Figure 5. — Mitochondrial reprogramming and efficacy of PI3K therapy. A and B) Nude mice injected with U87-Luc glioblastoma (GBM) cells in the right cerebral striatum were treated as indicated, and tumor growth was assessed by bioluminescence imaging 28 days after injection **(A)** and quantified **(B)**. **P = .001; *P = .01-.04 by two-sided unpaired t test. C) Overall survival of mice carrying intracranial GBMs in the various treatment groups. The statistical analysis by log-rank Mantel-Cox test among groups is as follows: Vehicle vs BEZ, P = .02 (χ² = 4.82); Vehicle vs Gam, P = .008 (χ² = 6.94); Vehicle vs Gam+BEZ, P = .003 (χ² = 8.35); BEZ vs Gam+BEZ, P = .008 (χ² = 7.01); Gam vs Gam+BEZ, P = .003 (χ² = 4.29). See also Supplementary Table 3 (available online) for the numbers of mice at risk in each group at various time points.
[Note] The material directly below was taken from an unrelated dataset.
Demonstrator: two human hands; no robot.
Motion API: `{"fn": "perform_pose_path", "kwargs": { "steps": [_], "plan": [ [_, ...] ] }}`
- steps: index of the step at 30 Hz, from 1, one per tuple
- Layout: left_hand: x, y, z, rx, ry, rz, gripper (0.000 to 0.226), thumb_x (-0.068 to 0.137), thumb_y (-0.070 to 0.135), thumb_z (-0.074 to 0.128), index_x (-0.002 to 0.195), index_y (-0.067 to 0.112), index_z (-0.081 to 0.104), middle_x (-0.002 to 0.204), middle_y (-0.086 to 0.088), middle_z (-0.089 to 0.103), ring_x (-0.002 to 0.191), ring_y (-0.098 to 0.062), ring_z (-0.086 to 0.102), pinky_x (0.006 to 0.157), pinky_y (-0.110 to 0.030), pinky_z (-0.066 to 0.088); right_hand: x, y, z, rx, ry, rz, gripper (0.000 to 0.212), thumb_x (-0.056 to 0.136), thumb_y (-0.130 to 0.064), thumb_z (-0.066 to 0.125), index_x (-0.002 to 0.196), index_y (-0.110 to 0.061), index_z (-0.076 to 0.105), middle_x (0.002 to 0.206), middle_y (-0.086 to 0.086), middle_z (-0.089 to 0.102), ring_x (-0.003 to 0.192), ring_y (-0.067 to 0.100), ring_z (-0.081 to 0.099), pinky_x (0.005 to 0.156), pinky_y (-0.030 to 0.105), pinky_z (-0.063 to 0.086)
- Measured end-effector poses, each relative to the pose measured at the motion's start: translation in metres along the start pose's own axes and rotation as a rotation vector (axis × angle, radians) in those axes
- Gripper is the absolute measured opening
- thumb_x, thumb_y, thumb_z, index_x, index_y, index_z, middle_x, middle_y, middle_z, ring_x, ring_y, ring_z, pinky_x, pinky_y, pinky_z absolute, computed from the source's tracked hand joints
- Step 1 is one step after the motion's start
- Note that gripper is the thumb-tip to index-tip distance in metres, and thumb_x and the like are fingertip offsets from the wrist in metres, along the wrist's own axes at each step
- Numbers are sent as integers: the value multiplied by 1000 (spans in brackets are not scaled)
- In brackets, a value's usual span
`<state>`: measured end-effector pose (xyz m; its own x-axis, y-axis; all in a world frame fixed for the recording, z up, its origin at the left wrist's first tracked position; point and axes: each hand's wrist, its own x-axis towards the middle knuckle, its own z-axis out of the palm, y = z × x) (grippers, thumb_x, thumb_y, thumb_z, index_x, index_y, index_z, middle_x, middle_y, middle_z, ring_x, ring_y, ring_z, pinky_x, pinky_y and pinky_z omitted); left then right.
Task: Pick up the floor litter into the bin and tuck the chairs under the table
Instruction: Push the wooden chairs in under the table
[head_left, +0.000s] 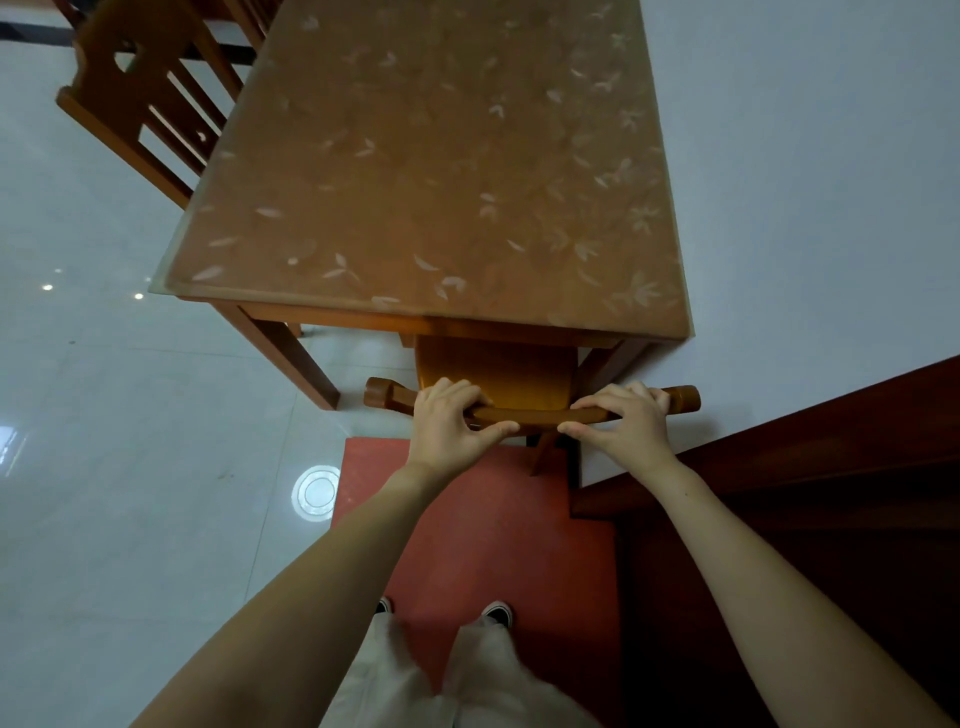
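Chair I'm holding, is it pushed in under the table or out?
Mostly in. The chair seat runs under the table edge, only its rear part showing; left hand and right hand grip its top rail.

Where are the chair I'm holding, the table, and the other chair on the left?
near chair (535, 414), head view, on the middle of its top rail.
table (431, 171), head view, on the bare patterned top.
other chair (111, 130), head view, on its back's top rail.

Both forearms (332, 561) are bare. The trousers (483, 670) are white and loose. The shoes (497, 612) are black with white edging.
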<state>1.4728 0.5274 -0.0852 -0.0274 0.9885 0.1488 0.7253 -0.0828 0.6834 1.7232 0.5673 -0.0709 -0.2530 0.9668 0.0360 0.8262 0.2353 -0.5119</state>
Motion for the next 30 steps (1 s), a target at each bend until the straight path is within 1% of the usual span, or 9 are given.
{"fn": "perform_pose_path", "kwargs": {
  "steps": [3, 7, 12, 18, 21, 23, 25, 27, 30],
  "plan": [
    [8, 1, 0, -8, -2, -9, 38, 69, 69, 65, 75, 34, 54, 70, 19, 49, 74, -6, 44, 71, -25, 23, 6, 3, -1, 12, 4, -6, 57, 67, -84, 50, 90, -39, 73, 88, -23, 61, 96, 5, 43, 83, 27, 14],
    [19, -2, -5, -16, -1, -10, 36, 67, 67, 70, 74, 37, 53, 67, 23, 47, 71, -6, 46, 71, -26, 24, 12, -1, 3, 5, 29, -13, 59, 67, -84, 50, 92, -37, 74, 88, -21, 61, 95, 5, 42, 85, 28, 15],
    [27, -6, -6, -3, 6, -12, 42, 66, 70, 65, 74, 28, 62, 68, 20, 52, 72, -4, 44, 75, -17, 24, 19, -2, 6, 19, 27, 4, 61, 67, -85, 48, 93, -36, 73, 90, -21, 62, 95, 5, 40, 87, 29, 16],
    [31, -9, -6, 7, -8, -12, 40, 67, 69, 66, 74, 30, 60, 69, 19, 54, 73, -2, 43, 74, -20, 24, 22, -2, 8, 18, 32, 14, 59, 67, -84, 50, 92, -36, 74, 89, -22, 60, 95, 5, 40, 89, 30, 17],
    [30, -6, -10, 17, -37, -22, 42, 67, 70, 65, 74, 29, 62, 70, 18, 54, 73, -3, 43, 74, -19, 24, 22, -4, 5, 17, -5, 32, 59, 69, -84, 53, 94, -35, 74, 92, -21, 62, 97, 6, 40, 90, 31, 17],
    [30, -5, -13, 23, -59, -34, 42, 67, 68, 67, 76, 27, 64, 71, 18, 55, 74, -5, 44, 74, -20, 25, 21, -5, 3, 15, -42, 47, 61, 69, -83, 51, 97, -35, 74, 95, -20, 63, 99, 5, 38, 91, 31, 18],
    [30, -2, -17, 43, -80, -37, 40, 68, 65, 70, 79, 26, 67, 72, 17, 56, 76, -7, 47, 74, -24, 31, 20, -8, 0, 8, -60, 68, 60, 69, -82, 50, 98, -35, 73, 97, -19, 64, 102, 5, 37, 95, 33, 19],
    [28, -2, -19, 55, -119, -34, 40, 72, 61, 69, 85, 23, 70, 76, 13, 61, 80, -10, 51, 74, -28, 40, 17, -12, -2, 20, -80, 92, 54, 73, -77, 56, 101, -33, 72, 98, -17, 65, 106, 7, 40, 102, 37, 21],
    [23, 1, -26, 60, -156, -18, 38, 83, 47, 67, 105, 17, 70, 95, 3, 68, 94, -15, 56, 83, -33, 47, 10, -20, -6, 63, -55, 80, 43, 82, -61, 64, 109, -29, 71, 105, -11, 67, 114, 15, 49, 110, 45, 26]
  ]
}}
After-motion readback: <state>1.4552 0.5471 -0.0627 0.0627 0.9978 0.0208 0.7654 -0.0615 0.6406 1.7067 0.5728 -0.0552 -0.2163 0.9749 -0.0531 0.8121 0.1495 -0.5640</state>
D and E) Breast adenocarcinoma organotypic cultures treated with PX-866 (10 μM) alone (**left**) or in combination with Gamitrinib (10 μM, **right**) were analyzed by immunohistochemistry and fluorescence microscopy **(D)**, and pAkt- or pMTOR-expressing cells were quantified **(E)**. Cytokeratin was an epithelial marker. DNA was counterstained with DAPI. Scale bar = 100 μm. Mean ± SD of individual replicates. *P = .01; **P = .007 by two-sided unpaired t test. F) Heatmap of proteins statistically significantly different in expression and/or phosphorylation in PC3 cells treated with vehicle (DMSO), PX-866 alone (PX) or PX-866 in combination with Gamitrinib (PX-Gam), as determined by Reverse Phase Protein Arrays. Fold indicates protein expression/phosphorylation signal in a sample vs average DMSO. **A-C)**, internal replicates (n = 3). CK = cytokeratin; HE = hematoxylin & eosin staining; pAkt = Ser473-phosphorylated Akt; PX = PX-866 alone; Veh = vehicle.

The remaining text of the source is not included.